# In Home Training



## munchkn8835 (May 23, 2010)

I am in contact with Melanie Martin with In Home Dog Training in my area. She is a master trainer and has her own business www.AllBreedHomeDogTraining.com She seems reasonable....$100 for all day and guarantees her work. She would come in an work on his "home manners" and even go to different places like PetSmart, etc. to work on his behavior. 

I value all of your opinions and need them now!! :thumbsup:


----------



## jmm (Nov 23, 2004)

The website just came up with ads for me. 

Master trainer according to whom? $100 a day is really cheap. I charge $100 an hour. 

What are her methods? Have you gotten references? Has she worked with small dogs? Does she train the dog or teach you to train the dog?


----------



## munchkn8835 (May 23, 2010)

Oh my gosh, glad I didn't hire her yet! Going to e-mail her to find out why her site is down. She brings her small dog with her to train. Thank you for giving me some questions to ask. I'll post when I find out what's going on.


----------



## munchkn8835 (May 23, 2010)

E-mailed her and she had no idea it was down. When it comes back up I'll let you (JMM) know. If you have a minute, could you look her background over and let me know what you think?


----------



## MandyMc65 (Jun 14, 2007)

It took me awhile to find any actual information on her training methods. She is using traditional methods and has no clear understanding on true positive reinforcement. I base this opinion on her comment: 'I do use treats, but only after a training session, not as a bribe for every little thing.' True positive reinforcement is using a treat as a reward, not a bribe - there is a very distinct difference. 

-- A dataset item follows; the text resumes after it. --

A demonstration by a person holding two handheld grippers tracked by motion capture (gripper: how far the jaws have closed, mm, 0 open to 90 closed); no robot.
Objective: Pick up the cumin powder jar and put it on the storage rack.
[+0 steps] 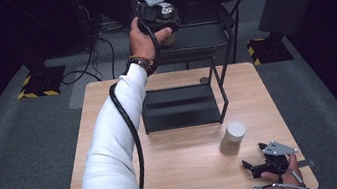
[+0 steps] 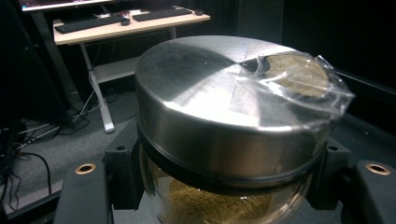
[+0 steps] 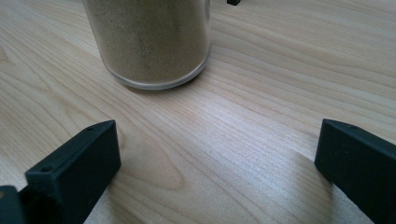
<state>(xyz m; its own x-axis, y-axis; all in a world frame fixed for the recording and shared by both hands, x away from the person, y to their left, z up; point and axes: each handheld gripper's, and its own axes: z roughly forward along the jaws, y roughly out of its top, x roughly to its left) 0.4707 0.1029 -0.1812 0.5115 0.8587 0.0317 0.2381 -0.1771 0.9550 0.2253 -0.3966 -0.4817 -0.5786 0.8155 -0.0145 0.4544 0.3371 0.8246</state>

I would personally look elsewhere. Try APDT.com or CCPDT.com

They have some good trainers listed that use more modern, positive techniques. Of course you still need to ask questions and find a trainer that fits you and your dog. 

Good luck!


----------



## munchkn8835 (May 23, 2010)

Thank you so much, Mandy. I will check out the sites you have recommended! ....and ask lots and lots of questions and for references!


----------